* [Work instructions]:
Write again exactly the lines in the listing below, starting at the line with "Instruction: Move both" and ending at the line with "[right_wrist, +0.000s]", both included. Pictures are not copied.

* [Given material]:
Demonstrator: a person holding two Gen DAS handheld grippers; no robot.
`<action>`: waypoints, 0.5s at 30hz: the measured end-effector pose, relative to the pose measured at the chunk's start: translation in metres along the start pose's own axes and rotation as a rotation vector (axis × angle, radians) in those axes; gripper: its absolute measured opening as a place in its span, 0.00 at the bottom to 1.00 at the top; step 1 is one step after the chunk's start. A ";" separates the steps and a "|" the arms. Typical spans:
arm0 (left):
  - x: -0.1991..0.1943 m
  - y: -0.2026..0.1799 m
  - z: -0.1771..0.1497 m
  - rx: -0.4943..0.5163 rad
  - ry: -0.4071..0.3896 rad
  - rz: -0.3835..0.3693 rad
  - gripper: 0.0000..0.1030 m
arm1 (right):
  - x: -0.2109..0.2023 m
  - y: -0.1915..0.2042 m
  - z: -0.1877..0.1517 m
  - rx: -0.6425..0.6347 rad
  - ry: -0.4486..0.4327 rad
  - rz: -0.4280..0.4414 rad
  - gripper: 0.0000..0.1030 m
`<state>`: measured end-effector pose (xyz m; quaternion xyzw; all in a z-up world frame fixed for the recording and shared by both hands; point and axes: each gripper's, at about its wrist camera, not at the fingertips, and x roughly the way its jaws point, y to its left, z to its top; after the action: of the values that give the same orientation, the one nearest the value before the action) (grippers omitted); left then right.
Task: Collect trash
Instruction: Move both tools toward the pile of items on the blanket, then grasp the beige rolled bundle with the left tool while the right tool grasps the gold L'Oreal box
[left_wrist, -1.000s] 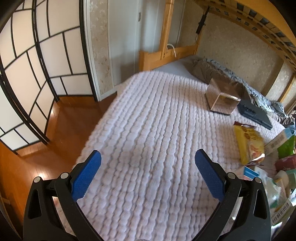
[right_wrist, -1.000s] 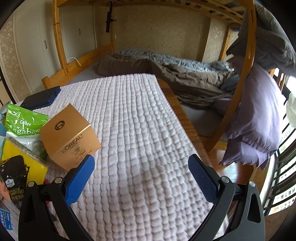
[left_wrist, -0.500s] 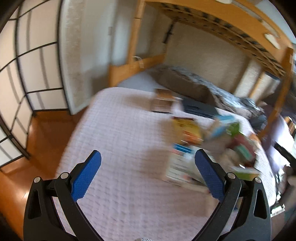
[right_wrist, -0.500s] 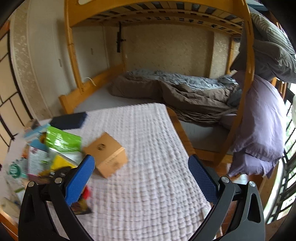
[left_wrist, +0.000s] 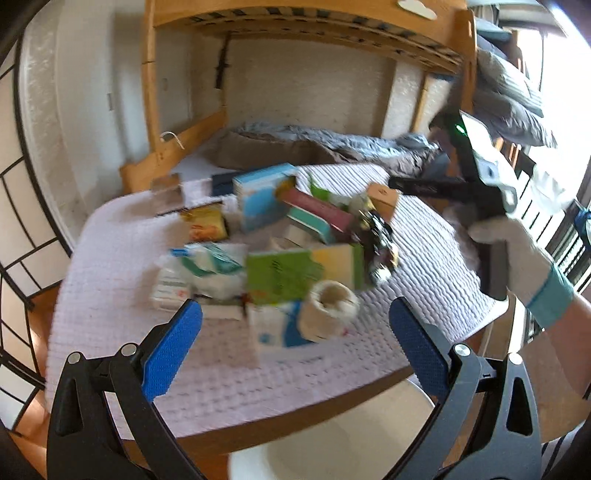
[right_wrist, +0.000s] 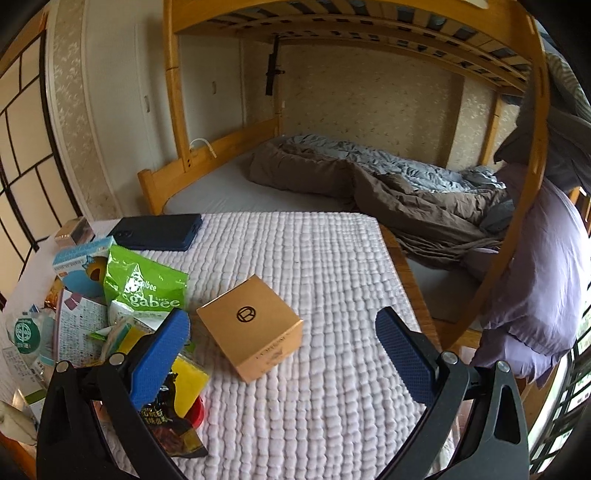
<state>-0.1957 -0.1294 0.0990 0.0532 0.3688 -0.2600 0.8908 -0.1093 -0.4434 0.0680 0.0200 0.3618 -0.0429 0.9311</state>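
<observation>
Both grippers, left (left_wrist: 295, 332) and right (right_wrist: 282, 341), gape empty; tan box (right_wrist: 251, 326) at twelve o'clock may skid on quilt (right_wrist: 332, 387).

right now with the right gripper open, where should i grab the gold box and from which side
Take the gold box across its two upright side faces, coming down from above. It lies apart from the trash pile on the white cover, and looks narrower than the open right gripper, so the jaws should probably straddle it.
</observation>
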 end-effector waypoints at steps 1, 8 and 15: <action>0.002 -0.003 -0.001 0.002 0.005 -0.007 0.98 | 0.005 0.001 0.000 -0.005 0.009 0.006 0.96; 0.027 -0.009 -0.007 -0.017 0.076 -0.019 0.68 | 0.032 0.006 -0.001 -0.013 0.052 0.021 0.96; 0.035 -0.009 -0.011 -0.027 0.099 -0.029 0.39 | 0.053 0.005 0.000 0.000 0.091 0.052 0.96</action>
<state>-0.1858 -0.1487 0.0677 0.0488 0.4168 -0.2648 0.8682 -0.0697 -0.4422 0.0326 0.0312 0.4030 -0.0177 0.9145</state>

* [Your response]:
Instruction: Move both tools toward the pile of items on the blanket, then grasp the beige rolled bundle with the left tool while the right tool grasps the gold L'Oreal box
[left_wrist, -1.000s] 
[right_wrist, -1.000s] 
[left_wrist, -0.500s] 
[right_wrist, -0.500s] 
[left_wrist, +0.000s] 
[right_wrist, +0.000s] 

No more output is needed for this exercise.